Create a project directory with a deno.json:

mkdir ~/denoapp && cd ~/denoapp

cat > deno.json <<'EOF'
{
  "tasks": {
    "start": "deno run --allow-net --allow-read main.ts",
    "dev": "deno run --watch --allow-net --allow-read main.ts",
    "fmt": "deno fmt",
    "lint": "deno lint",
    "test": "deno test --allow-net"
  }
}
EOF

Create a simple main.ts:

cat > main.ts <<'EOF'
import { serve } from "https://deno.land/[email protected]/http/server.ts";

const handler = (req: Request): Response => {
  return new Response(`Hello from Deno! Path: ${new URL(req.url).pathname}`, {
    status: 200,
    headers: { "content-type": "text/plain" },
  });
};

console.log("Listening on http://localhost:8000");
await serve(handler, { port: 8000 });
EOF

Run the task:

deno task start

The --watch flag in the dev task causes Deno to automatically restart when source files change — ideal for development.

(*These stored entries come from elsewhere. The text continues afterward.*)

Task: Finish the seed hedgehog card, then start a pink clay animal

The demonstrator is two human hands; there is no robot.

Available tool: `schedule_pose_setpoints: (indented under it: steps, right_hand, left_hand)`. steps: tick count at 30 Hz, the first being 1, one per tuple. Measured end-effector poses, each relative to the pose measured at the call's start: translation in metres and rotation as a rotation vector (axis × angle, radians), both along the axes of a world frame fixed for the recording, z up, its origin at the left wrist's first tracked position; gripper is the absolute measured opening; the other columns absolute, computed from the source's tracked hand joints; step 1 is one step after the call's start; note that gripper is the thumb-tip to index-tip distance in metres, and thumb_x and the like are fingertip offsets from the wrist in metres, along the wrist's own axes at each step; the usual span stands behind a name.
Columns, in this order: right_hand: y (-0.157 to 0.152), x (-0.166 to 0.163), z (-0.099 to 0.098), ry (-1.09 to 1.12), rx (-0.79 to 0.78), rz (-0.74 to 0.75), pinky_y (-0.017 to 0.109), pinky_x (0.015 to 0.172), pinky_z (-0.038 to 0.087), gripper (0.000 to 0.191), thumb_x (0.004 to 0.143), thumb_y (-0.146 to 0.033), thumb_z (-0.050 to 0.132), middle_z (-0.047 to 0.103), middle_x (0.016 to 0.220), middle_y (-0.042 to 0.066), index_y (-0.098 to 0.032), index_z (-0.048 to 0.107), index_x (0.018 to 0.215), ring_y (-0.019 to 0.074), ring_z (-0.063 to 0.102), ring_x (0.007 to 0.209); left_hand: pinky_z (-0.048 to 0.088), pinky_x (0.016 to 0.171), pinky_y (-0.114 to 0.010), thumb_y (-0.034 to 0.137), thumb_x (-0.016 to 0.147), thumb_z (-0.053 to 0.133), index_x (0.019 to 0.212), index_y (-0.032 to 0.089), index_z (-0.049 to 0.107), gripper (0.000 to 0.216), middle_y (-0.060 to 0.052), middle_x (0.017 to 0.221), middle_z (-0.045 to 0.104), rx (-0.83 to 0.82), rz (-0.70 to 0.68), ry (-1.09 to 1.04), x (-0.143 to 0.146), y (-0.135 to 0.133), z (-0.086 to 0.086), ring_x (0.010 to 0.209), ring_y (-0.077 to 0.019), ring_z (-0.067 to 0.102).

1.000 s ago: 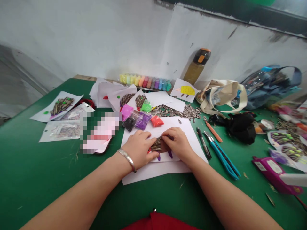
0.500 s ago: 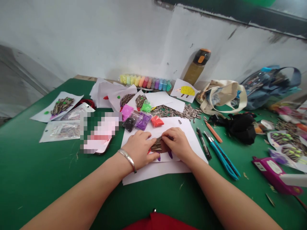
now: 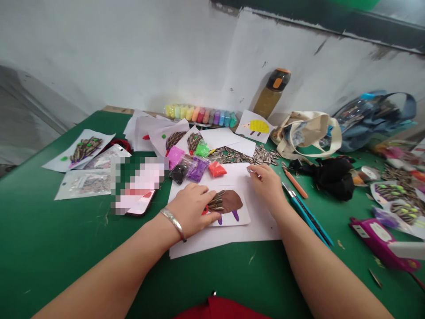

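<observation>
My left hand [image 3: 191,207], with a silver bangle at the wrist, lies with fingers spread on a white card, pressing its left side. On the card [image 3: 244,218] is a hedgehog picture [image 3: 232,201]: brown clay body, purple legs, some red at the head partly under my fingers. Striped sunflower seeds cover its left part; the right part is bare brown. My right hand [image 3: 265,184] is at the upper right of the white paper [image 3: 199,246] beneath, thumb and forefinger pinched on a single sunflower seed [image 3: 249,169].
Clay packets [image 3: 198,169] and a seed pile [image 3: 265,155] lie beyond the paper. A phone [image 3: 142,206] is at left. A blue utility knife [image 3: 312,217], an orange tool [image 3: 295,181] and a magenta glue gun [image 3: 381,243] lie at right. A bottle [image 3: 272,93] stands by the wall.
My right hand has moved from the hedgehog's back up and right to the loose seed, uncovering the brown body. My left hand has stayed on the card.
</observation>
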State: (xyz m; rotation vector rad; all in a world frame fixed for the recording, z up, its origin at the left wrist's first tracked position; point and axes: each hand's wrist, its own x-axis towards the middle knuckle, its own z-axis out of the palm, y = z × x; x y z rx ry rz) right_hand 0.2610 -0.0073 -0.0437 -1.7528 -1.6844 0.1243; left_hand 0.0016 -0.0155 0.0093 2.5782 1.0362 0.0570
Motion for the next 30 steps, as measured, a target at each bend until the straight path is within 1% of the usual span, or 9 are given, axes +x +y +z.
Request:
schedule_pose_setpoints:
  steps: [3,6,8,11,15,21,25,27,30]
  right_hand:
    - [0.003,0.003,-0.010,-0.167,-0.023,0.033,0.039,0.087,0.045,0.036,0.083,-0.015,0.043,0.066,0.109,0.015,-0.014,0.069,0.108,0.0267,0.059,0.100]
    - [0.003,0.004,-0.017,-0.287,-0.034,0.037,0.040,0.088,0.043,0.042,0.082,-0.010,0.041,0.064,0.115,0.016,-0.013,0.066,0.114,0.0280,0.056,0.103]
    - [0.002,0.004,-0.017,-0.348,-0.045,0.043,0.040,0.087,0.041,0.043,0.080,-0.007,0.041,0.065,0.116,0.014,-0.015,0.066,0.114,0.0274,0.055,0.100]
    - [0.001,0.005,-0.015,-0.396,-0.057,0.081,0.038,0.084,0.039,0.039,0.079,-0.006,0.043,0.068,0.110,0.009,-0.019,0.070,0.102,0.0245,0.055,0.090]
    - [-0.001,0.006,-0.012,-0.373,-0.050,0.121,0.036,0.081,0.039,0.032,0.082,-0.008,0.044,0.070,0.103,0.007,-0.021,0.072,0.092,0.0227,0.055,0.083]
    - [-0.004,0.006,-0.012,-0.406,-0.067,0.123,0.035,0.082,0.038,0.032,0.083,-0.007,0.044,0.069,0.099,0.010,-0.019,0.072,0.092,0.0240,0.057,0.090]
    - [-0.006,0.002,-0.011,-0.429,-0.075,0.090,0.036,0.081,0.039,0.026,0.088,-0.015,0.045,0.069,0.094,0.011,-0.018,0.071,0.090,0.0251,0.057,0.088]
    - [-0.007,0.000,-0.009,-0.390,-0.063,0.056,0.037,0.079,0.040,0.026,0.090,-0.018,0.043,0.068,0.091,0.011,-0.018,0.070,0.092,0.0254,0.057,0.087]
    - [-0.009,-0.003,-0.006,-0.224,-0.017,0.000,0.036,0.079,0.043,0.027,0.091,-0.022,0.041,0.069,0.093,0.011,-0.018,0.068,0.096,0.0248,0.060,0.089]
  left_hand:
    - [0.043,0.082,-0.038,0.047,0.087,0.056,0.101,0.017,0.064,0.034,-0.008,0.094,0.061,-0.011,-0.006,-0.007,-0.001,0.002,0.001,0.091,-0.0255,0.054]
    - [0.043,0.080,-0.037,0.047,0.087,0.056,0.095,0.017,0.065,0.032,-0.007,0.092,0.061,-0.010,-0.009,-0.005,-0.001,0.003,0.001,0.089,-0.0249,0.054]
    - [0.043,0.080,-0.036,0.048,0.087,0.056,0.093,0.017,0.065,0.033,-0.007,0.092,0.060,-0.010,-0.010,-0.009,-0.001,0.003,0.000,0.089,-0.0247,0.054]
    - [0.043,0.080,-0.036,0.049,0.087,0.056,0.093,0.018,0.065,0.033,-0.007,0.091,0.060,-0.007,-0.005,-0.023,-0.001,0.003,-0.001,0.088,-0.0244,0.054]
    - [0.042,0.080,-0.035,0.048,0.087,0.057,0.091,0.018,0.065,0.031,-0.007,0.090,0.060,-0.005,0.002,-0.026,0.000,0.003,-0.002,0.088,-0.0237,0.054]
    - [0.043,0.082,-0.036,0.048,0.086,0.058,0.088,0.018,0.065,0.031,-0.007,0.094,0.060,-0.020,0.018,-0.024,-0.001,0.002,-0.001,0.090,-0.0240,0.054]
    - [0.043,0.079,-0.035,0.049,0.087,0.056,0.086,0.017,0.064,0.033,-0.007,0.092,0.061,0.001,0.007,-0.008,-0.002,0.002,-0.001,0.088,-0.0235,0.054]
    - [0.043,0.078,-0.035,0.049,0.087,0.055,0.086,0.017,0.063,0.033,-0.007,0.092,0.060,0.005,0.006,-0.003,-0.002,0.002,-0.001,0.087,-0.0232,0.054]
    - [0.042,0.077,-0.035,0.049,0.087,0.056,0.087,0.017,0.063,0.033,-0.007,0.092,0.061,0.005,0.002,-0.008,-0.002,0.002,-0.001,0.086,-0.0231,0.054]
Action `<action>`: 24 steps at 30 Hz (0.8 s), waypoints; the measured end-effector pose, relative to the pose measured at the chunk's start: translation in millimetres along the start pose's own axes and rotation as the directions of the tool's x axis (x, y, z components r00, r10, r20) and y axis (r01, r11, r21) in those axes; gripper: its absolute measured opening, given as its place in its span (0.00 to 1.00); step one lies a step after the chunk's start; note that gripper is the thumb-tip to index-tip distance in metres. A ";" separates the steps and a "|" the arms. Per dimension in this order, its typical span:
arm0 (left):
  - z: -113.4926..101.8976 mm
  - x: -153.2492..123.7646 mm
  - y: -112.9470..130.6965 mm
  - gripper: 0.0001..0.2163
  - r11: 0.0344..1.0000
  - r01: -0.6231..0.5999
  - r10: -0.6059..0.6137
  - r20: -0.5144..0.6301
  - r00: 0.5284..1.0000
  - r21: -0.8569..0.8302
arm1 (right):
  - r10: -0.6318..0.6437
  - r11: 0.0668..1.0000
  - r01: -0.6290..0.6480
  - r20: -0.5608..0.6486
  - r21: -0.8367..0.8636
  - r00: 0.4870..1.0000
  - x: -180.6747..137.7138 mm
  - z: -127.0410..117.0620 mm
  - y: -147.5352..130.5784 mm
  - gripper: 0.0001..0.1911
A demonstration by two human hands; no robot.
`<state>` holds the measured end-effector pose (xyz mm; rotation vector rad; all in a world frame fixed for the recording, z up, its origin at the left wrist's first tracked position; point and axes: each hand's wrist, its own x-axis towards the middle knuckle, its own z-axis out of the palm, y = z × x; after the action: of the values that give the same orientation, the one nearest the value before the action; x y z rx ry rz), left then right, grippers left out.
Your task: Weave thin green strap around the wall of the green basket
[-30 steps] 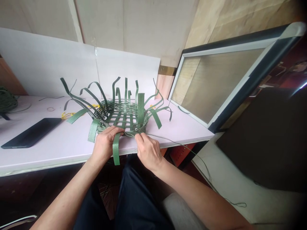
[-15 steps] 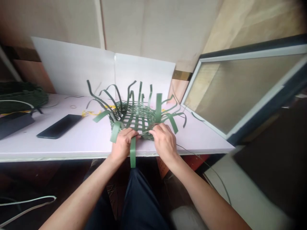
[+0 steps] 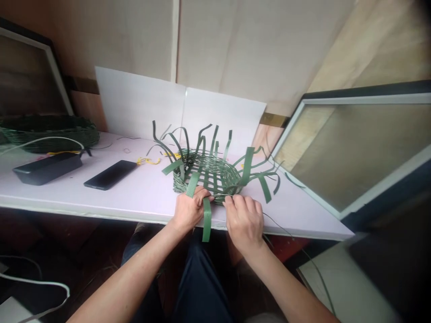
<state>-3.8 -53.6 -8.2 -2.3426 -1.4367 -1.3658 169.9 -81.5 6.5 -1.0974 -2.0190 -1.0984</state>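
Observation:
A half-woven green basket (image 3: 210, 172) of flat plastic strips sits at the near edge of a pale pink table (image 3: 141, 199), loose strip ends curling up all around it. My left hand (image 3: 189, 210) is closed on the basket's near rim, beside a wide green strip (image 3: 206, 220) that hangs down over the table edge. My right hand (image 3: 245, 220) is closed in a pinch at the rim just right of that strip, on a thin green weaving cord (image 3: 286, 231) that trails off to the right.
A black phone (image 3: 110, 174) and a dark rectangular box (image 3: 47, 168) lie on the table's left. A finished green basket (image 3: 47, 132) stands at far left. A framed screen panel (image 3: 353, 148) leans at right. White boards (image 3: 175, 110) back the table.
The view has swung left and down, bringing the far-left basket and box into sight. My right hand has shifted slightly along the rim; my left hand keeps its hold.

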 end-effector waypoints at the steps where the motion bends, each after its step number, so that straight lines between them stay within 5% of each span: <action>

Step 6: Compile to a Standalone Executable with deno compile

Deno can package a script and the Deno runtime into a single self-contained executable binary — useful for distributing CLI tools:

deno compile --allow-net --output /usr/local/bin/myserver main.ts

The resulting binary has no runtime dependency on Deno being installed:

/usr/local/bin/myserver
Listening on http://localhost:8000

For cross-compilation to different targets (e.g., compiling on RHEL 7 for macOS):

deno compile --target x86_64-apple-darwin --allow-net --output myserver-macos main.ts

Step 7: Deno vs Node.js — Key Differences

  • TypeScript support: Deno runs .ts files natively; Node.js requires tsc or ts-node.
  • Module system: Deno uses ES modules with URL imports (import { serve } from "https://..."); Node.js uses CommonJS (require()) by default, with ESM support added later.
  • No node_modules: Deno caches modules globally in ~/.cache/deno; there is no per-project node_modules directory.
  • Security: Deno denies all I/O by default; Node.js grants full access implicitly.
  • Built-in tools: Deno ships with a formatter (deno fmt), linter (deno lint), test runner (deno test), bundler (deno bundle), and doc generator (deno doc) — no external tooling required.
  • npm compatibility: Deno 1.28+ supports npm: specifiers, allowing many npm packages to be used: import express from "npm:express".

Step 8: Updating Deno

Deno has a built-in self-update command:

deno upgrade

To upgrade to a specific version:

deno upgrade --version 1.44.0

To switch to the canary (nightly) channel:

deno upgrade --canary

Deno is now fully installed and operational on your RHEL 7 system. Its single-binary distribution, built-in TypeScript support, and security-first permissions model make it an attractive runtime for scripts, API servers, and CLI tools that benefit from compile-time safety and controlled resource access. The absence of a node_modules directory and the built-in toolchain (formatter, linter, test runner, compiler) reduce project setup friction significantly compared to equivalent Node.js workflows. As Deno’s npm compatibility layer continues to mature, it becomes increasingly viable as a drop-in successor for many Node.js use cases while offering a substantially improved security posture.